EU to Promise Telecoms Shake-up, End to Roaming Charges


The EU presents a radical telecoms industry shake-up on Thursday, aiming to create a single, fully connected European market and remove unpopular mobile phone roaming charges it claims are unjustified.

The plans are controversial, however, and last-minute wrangling over the details led the European Commission on Tuesday to reschedule a planned announcement Wednesday.

"Everything is postponed to Thursday," Commission spokesman Olivier Bailly said.

Bailly did not give a reason for the delay and downplayed the issue, insisting the Commission package would serve the "general interest" and that the reforms had been worked on for years in Brussels.

An EU source said the delay was largely due to the complexity of the issues involved in an "ambitious package."

The source cited in particular 'net neutrality' -- the principle that the Internet should be an open system -- with companies barred from deals, for example on higher data transmission speeds, which could in practice restrict access by their rivals.

In July, EU anti-trust officials launched probes of several firms suspected of abusing their positions in Internet services, including Orange, Deutsche Telekom and Telefonica.

The headline proposal in the telecoms shake-up is to end roaming charges, the hugely unpopular extra costs incurred when customers use their mobile phones or portable devices while abroad.

EU Digital Agenda Commissioner Nellie Kroes has managed to reduce the levies but her plans to abolish them altogether from 2014 have been knocked back, with 2016 now the Commission's target date.

Telecoms companies say the charges are crucial for profits and so help fund the huge investments needed in new technology.

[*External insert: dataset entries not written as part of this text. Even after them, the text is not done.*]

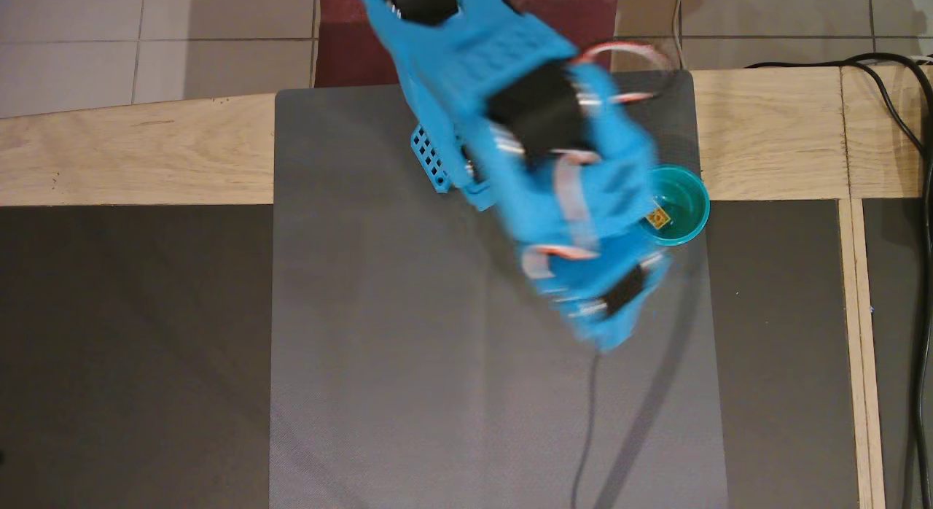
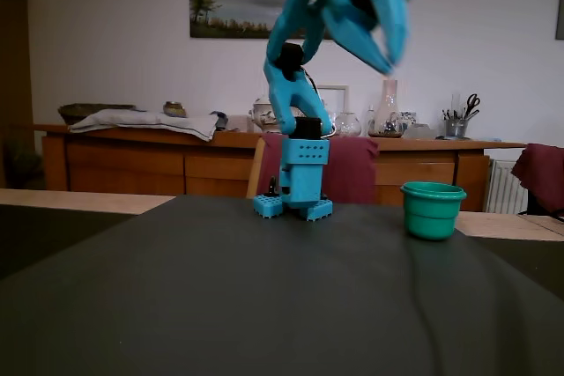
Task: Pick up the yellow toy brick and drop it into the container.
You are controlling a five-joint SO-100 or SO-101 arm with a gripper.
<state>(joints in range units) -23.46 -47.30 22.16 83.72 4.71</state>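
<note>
studded yellow toy brick (image 1: 658, 218) in glossy round container (image 1: 692, 224) — gripper (image 2: 381, 52) blurred

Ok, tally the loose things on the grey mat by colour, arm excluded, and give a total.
Yellow: 1, the toy brick, lying inside the cup.
Teal-green: 1, the cup.
Total: 2.

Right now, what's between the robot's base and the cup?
Nothing. In the fixed view only bare dark mat lies between the base and the cup.
</note>
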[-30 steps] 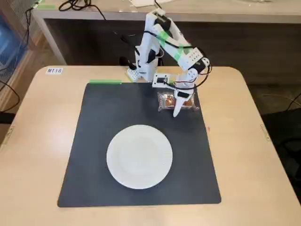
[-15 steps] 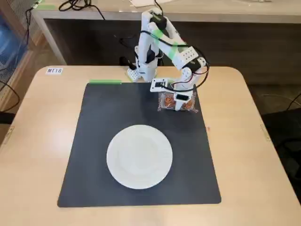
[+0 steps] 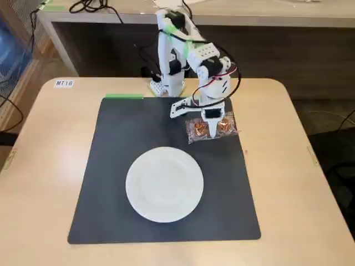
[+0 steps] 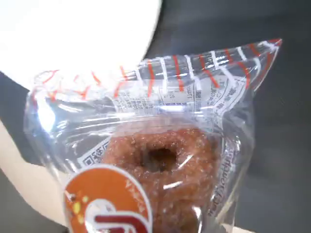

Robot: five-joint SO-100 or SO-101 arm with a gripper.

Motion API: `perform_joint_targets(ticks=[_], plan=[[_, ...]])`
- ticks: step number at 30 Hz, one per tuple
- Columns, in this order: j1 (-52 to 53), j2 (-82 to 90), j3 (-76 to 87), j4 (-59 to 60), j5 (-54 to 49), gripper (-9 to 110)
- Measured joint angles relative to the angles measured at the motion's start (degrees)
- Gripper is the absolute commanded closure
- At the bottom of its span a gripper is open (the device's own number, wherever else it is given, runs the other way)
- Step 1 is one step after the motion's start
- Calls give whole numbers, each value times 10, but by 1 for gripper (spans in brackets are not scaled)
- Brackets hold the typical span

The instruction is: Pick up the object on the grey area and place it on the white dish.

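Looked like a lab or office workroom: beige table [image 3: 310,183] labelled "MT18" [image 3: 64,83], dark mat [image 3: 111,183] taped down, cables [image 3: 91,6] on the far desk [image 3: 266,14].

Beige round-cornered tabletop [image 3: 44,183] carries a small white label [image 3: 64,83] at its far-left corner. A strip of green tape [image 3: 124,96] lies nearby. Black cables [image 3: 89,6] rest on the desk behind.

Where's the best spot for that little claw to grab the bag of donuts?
Probably from above, across the middle of the donut bag, pinching between the two donuts. It lies flat on the grey mat, and the gripper sits over that middle strip.
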Motion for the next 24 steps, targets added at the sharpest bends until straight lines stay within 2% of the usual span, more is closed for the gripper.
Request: perform_joint_targets(ticks=[7, 11, 20, 24], plan=[[135, -27, -8, -39, -184, 91], [199, -120, -92, -13, -254, 92], [220, -414, -503, 170, -319, 91], [235, -564, -738, 303, -319, 88]])
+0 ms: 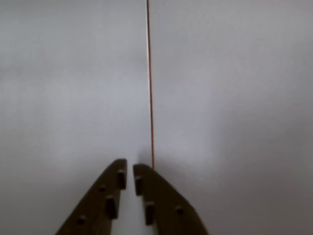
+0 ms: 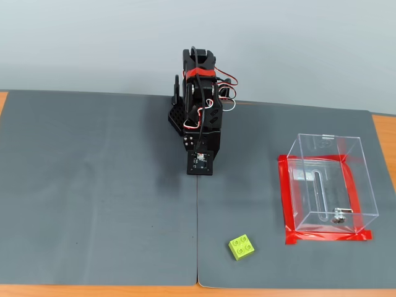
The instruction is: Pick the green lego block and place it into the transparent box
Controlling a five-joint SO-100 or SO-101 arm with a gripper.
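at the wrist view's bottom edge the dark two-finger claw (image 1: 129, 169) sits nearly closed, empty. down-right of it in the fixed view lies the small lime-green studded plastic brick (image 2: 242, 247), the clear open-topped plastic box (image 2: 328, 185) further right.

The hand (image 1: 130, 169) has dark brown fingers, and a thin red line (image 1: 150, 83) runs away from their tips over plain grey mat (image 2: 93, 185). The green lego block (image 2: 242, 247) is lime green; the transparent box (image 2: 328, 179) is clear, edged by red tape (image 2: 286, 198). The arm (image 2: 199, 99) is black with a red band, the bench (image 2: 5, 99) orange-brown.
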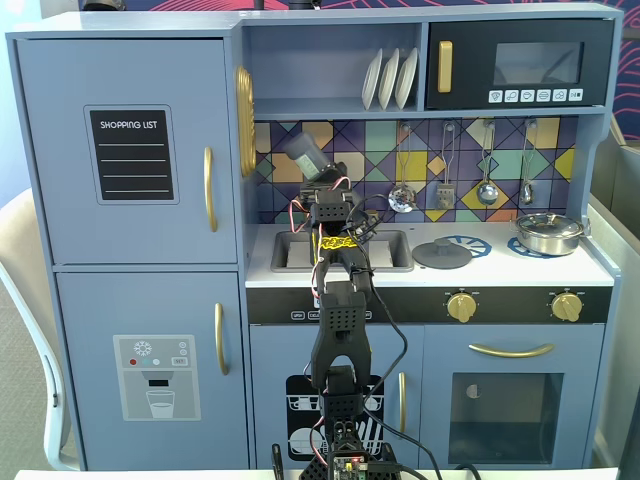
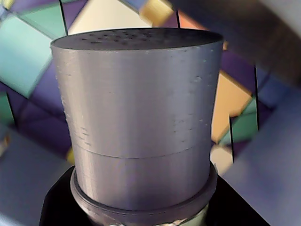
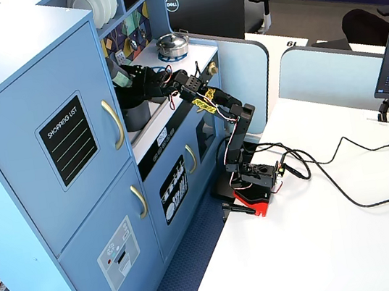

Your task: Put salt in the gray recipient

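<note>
The salt shaker (image 1: 303,153), a dark-gray cylinder, is held tilted in front of the tiled back wall. My gripper (image 1: 314,172) is shut on the shaker's lower part. In the wrist view the shaker (image 2: 141,108) fills the frame, its holed top at the upper edge, and the gripper (image 2: 141,214) shows as black jaws at its base. In a fixed view the shaker (image 3: 117,70) and gripper (image 3: 129,83) hang above the gray pot (image 3: 136,115), which stands on the counter by the sink. From the front the arm hides the pot.
A flat gray lid (image 1: 442,254) lies on the counter right of the sink (image 1: 292,250). A shiny silver pan (image 1: 548,233) sits on the right burner. Utensils (image 1: 487,190) hang on the tiled wall. A shelf with plates (image 1: 389,78) is close above the gripper.
</note>
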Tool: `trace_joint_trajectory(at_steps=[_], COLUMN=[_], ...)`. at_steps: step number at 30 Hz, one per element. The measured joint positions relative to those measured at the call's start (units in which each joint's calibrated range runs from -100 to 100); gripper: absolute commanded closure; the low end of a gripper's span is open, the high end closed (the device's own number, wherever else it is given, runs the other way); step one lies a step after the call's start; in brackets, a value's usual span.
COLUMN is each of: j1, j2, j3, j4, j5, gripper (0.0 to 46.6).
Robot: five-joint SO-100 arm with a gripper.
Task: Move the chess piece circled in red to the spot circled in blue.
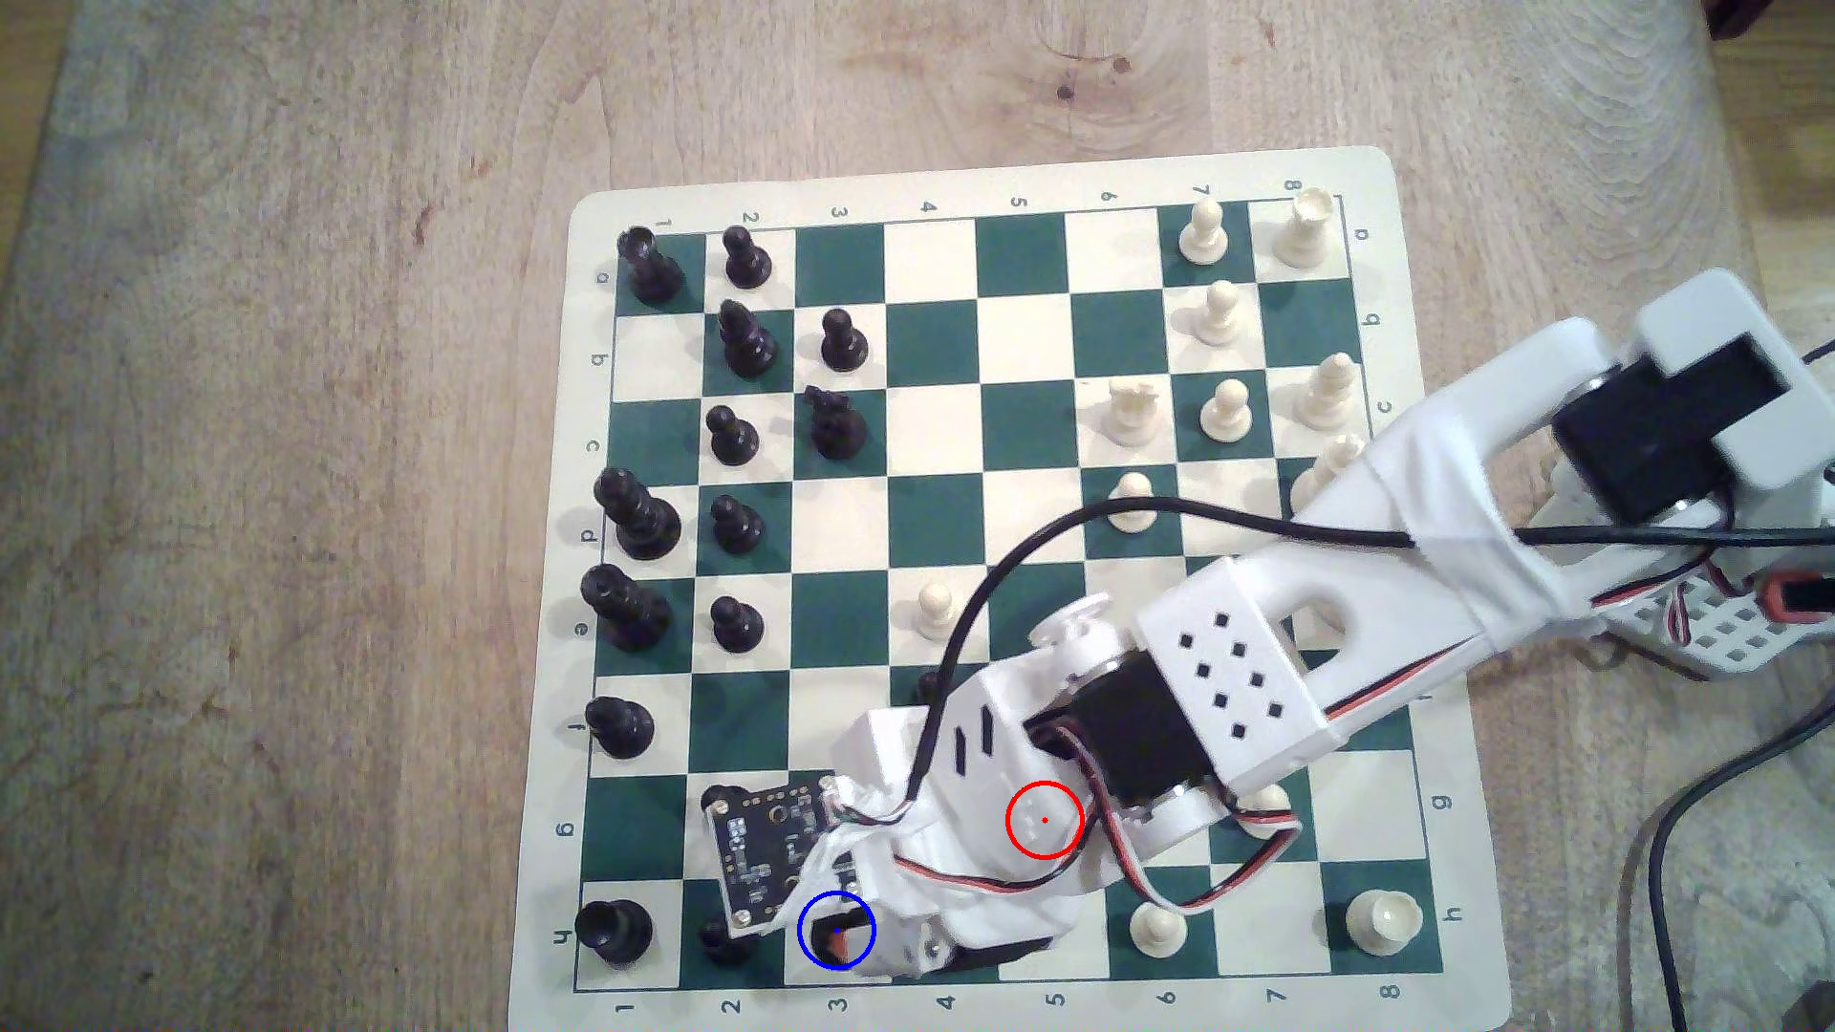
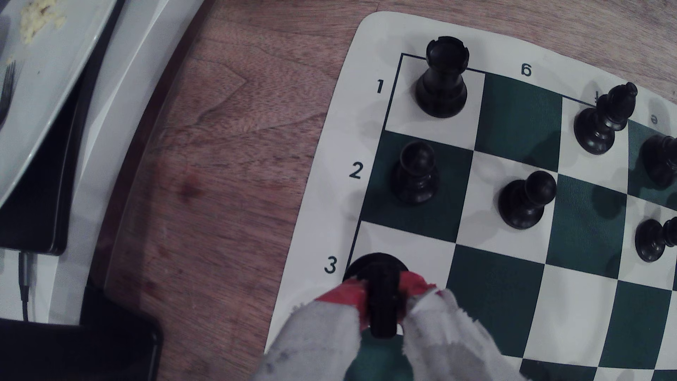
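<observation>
One black chess piece [image 2: 381, 293] stands on the cream square by the numeral 3, at the chessboard [image 2: 494, 293] edge, pinched between the claw [image 2: 383, 293]'s two red-tipped fingers [image 2: 348, 293]. In the exterior view the blue ring [image 1: 836, 930] marks that spot, with the claw [image 1: 844, 938] over it. Nearby in the wrist view stand one black rook [image 2: 442, 78] and two black pawns [image 2: 415, 174]. The board lies on a wooden desk [image 1: 298, 397].

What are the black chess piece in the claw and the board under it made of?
The chess piece looks like moulded plastic: smooth, dull sheen. The board seems a thin flexible printed mat, likely vinyl, with rounded corners. The tool's fingertips appear wrapped in red tape.
</observation>
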Motion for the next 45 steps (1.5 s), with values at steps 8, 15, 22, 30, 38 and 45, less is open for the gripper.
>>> trace_joint_trajectory(at_steps=[8, 15, 22, 30, 38, 45], j1=[0.0, 1.8, 1.4, 0.7, 0.6, 0.6], j2=[5.9, 9.4, 9.6, 9.6, 9.6, 9.6], j3=[-5.1, -8.0, -8.0, -8.0, -8.0, -8.0], j4=[0.0, 1.1, 1.3, 1.6, 1.9, 2.5], j5=[0.4, 0.6, 0.9, 0.9, 0.9, 1.5], gripper=[46.4, 46.4, 46.4, 46.4, 46.4, 39.3])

Kroes says it is essential the EU make the changes now or risk losing out on economic benefits estimated at 110 billion euros annually that a fully liberalised single market offers.

Last month, a Kroes report showed that the cost of making mobile phone calls in the EU was like a lottery, with huge discrepancies across the 28 member states.

The average cost per minute for national mobile calls in 2011 varied from 1.9 euro cents (2.5 U.S. cents) in Lithuania to 14.7 cents in The Netherlands.

"As these numbers clearly show, the 28 national telecoms markets in Europe today are not benefiting consumers like a single market" should, Kroes said, lamenting how far it was from being a "truly connected continent."

To address the problem, the Commission wants companies to offer mobile deals covering more than one country and to encourage them to form alliances like those in the airline industry aimed at sharing resources to cut costs.

A key option in the roaming charge campaign will be to allow clients to freely switch operators when abroad.

The long-anticipated package will range widely -- regulation is likely to be simplified to set up a 'one-stop' shop for operators to boost market efficiency.

Connectivity will be improved by better coordination of access to frequencies, controlled by governments, so as to better develop next generation 4G services.

4G operates five times faster than the current 3G network and allows users to download large e-mail attachments quickly, watch live television without buffering, make high-quality video calls and play live games on the go.

It is seen as the next essential step in the telecommunications revolution and Kroes has repeatedly lambasted EU countries for lagging behind.

"The aim is that you no longer deal with 28 telecom markets but that you benefit from the size of our internal market" and the business opportunities that will follow, Bailly said.